The government of Australia has released its federal budget for 2018/19, with older Australians set to benefit from a raft of new policies, including 14,000 new home care packages and improved funding for mental health care in residential aged-care facilities.
There are two measures that will directly affect those who work: increase of the work pension bonus and the subsidisation of wages for older workers.
Bonus for working pensioners
In Australia, pensioners face reductions to their pensions if they work. But in his budget speech on Tuesday the treasurer, Scott Morrison announced amendments to the current regime so that older Australians can work more hours without having their pension payments cut. The government will increase the work pension bonus from $250 to $300 a fortnight, allowing pensioners to earn up to $7,800 a year without impacting their pension.
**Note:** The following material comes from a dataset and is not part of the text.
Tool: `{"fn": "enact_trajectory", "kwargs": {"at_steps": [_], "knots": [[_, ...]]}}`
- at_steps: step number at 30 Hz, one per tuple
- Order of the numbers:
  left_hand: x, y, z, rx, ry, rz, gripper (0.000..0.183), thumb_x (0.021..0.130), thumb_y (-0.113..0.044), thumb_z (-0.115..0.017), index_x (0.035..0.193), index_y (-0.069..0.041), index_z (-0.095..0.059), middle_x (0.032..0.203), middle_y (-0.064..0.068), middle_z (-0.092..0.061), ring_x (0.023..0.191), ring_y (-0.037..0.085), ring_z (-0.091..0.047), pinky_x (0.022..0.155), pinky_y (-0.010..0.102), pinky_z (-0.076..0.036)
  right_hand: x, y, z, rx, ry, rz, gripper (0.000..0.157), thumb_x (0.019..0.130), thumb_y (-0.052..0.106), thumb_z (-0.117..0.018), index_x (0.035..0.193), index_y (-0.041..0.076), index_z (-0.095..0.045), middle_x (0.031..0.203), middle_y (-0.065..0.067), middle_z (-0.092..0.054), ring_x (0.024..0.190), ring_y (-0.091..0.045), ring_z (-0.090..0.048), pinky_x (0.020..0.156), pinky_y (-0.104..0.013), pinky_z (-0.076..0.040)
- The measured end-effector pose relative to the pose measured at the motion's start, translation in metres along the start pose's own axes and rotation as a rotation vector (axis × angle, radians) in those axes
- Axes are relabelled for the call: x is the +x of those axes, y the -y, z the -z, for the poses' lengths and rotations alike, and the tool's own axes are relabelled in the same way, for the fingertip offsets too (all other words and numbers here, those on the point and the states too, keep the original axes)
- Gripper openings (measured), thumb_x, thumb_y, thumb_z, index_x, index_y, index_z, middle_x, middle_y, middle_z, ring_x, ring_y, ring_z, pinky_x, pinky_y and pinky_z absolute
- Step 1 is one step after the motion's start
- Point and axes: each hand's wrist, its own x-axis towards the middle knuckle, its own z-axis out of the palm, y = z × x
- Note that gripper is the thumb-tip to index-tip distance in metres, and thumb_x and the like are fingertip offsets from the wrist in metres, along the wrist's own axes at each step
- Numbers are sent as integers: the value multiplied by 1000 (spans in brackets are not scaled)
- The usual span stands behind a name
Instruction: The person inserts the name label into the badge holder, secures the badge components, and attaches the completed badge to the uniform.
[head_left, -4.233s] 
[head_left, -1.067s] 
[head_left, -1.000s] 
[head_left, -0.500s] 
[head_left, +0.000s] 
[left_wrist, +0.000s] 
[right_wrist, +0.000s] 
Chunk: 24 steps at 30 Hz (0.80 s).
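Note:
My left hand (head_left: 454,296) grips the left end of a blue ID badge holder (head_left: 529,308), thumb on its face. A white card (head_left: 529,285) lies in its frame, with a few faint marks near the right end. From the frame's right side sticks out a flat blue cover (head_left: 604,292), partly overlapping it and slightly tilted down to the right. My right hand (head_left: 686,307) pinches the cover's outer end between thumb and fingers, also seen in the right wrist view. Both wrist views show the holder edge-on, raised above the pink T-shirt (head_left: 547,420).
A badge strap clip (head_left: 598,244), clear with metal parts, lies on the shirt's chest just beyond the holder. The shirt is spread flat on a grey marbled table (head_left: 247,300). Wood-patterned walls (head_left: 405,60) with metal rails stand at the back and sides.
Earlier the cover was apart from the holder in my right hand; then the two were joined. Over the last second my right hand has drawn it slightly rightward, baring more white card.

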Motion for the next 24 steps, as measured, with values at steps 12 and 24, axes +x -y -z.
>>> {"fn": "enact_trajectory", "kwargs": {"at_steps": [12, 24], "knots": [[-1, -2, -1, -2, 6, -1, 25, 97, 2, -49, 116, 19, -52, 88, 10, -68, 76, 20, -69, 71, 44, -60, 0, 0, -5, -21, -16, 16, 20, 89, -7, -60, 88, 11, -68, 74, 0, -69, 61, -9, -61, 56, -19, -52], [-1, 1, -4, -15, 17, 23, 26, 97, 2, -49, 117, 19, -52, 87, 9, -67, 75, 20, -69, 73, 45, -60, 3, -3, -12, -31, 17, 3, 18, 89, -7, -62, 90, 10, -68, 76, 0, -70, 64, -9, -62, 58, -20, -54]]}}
This policy will cost $227.4m.
The Treasurer said this would mean pensioners could earn an extra $1,300 without affecting their payments.
There was also a further announcement of expanded access to the pension loans scheme so that older Australians can boost their income by drawing down equity from their homes.
Subsidising the wages of older workers
The government will provide wage subsidies of up to $10,000 for employers who take on older Australians.
According to the government, the subsidies would be provided through the existing “employment fund”. This is $300m pool that job service providers allocate to jobseekers to improve their employability.
The subsidy will incentivise the employment of more than just older Australians. The rules of the employment fund will be changed to so that employers hiring other disadvantaged groups including the long-term unemployed, parents, people aged 25 to 29 and Indigenous jobseekers will also benefit.
Treasurer Scott Morrison says the new subsidy will “combat age discrimination in the workforce”. Arguably, it could actually lead to it. If employers are financially incentivised towards hiring older workers to the detriment of younger workers then age discrimination has not been eliminated. It is simply now being suffered by a different demographic.
Other measures announced in the budget include training to help jobseekers 45 years and older develop digital and other skills and grants of up to $2,000 for workers aged 45 to 70 to undertake re-skilling.